| WHAT THE EXERCISE ASKS |
Read through the lines below and copy the ones holding the string "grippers".

| GIVEN MATERIAL |
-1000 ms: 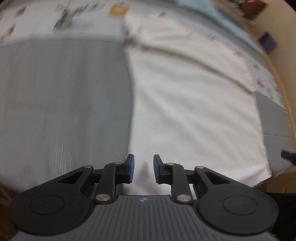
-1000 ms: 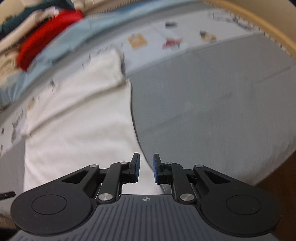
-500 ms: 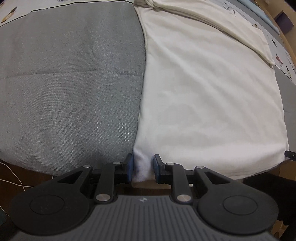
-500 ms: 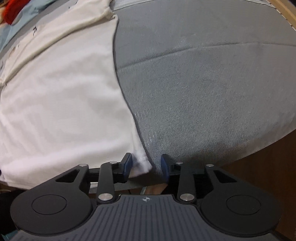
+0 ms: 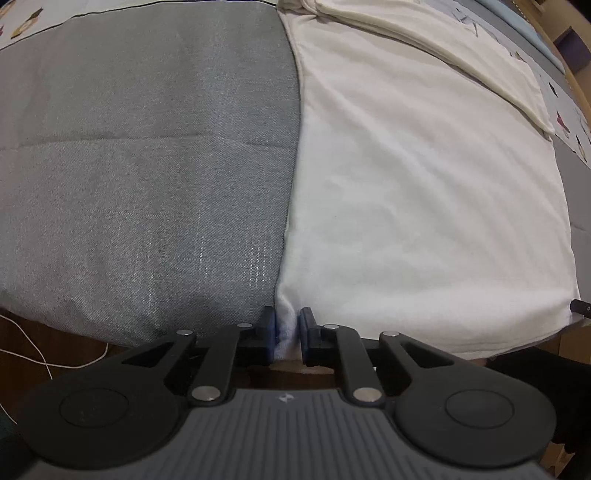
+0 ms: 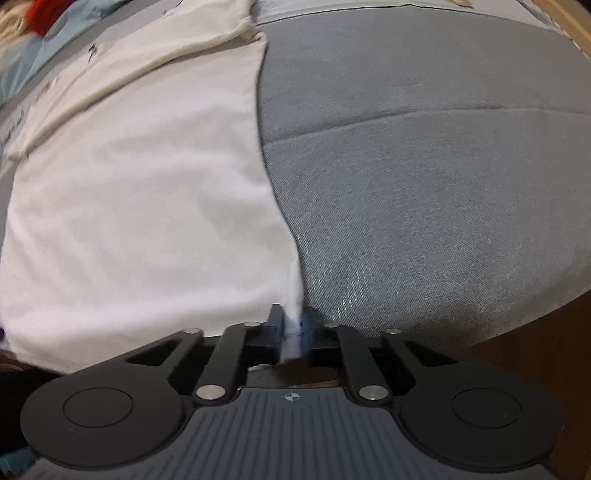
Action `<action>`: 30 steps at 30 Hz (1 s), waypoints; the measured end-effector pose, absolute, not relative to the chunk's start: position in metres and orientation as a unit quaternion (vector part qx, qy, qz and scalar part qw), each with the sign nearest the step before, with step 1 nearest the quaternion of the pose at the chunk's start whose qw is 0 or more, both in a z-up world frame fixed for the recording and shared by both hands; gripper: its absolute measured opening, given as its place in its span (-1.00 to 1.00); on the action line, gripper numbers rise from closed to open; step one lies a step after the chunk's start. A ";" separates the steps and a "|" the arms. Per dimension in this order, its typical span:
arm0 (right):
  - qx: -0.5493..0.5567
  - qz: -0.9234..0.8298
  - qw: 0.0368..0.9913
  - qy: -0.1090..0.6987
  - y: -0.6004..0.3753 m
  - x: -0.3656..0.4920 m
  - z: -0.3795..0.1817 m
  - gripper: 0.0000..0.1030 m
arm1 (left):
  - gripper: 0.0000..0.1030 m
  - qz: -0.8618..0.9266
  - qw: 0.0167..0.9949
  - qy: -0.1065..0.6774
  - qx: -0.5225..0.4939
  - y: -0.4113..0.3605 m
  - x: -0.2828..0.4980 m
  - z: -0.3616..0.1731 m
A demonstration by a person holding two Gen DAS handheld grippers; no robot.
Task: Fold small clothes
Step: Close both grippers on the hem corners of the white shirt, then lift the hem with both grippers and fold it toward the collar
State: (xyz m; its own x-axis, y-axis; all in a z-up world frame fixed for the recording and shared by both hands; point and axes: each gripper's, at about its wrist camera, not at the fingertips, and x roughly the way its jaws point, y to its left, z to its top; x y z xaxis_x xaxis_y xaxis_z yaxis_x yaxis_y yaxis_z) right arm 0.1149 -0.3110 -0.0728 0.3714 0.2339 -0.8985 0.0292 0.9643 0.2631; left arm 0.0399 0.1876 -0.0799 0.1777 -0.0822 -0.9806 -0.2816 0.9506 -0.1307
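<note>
Both claws have dropped onto the shirt's near hem since a second ago. Left claw [image 5: 287,332] is closing on the shirt's [image 5: 424,192] corner at 6 o'clock; right claw [image 6: 293,332] is closing, clamped on the opposite corner. Shirt [image 6: 140,206] lies flat on the grey bed [image 5: 140,177].

The white garment [image 5: 424,192] runs out past the top edge of the left wrist view, so its far end cannot be seen. Its near left corner vanishes between the closing pads of the left tool [image 5: 288,332]. In the right wrist view the other near corner is a blurred smear inside the closing right tool [image 6: 293,332]. A red thing [image 6: 44,16] at the top left there is cut off and too blurred to identify. The small prints [image 5: 565,125] on the bedding are too small to read.
</note>
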 end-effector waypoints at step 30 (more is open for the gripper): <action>0.317 0.149 0.912 0.212 -0.398 -0.061 0.128 -0.92 | -0.90 -0.004 0.903 0.389 -0.180 0.192 -0.111 0.150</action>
State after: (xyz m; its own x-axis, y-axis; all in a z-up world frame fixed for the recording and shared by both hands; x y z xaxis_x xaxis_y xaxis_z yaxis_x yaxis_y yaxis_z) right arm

| SOLUTION BELOW |
A demonstration by a person holding two Gen DAS handheld grippers; no robot.
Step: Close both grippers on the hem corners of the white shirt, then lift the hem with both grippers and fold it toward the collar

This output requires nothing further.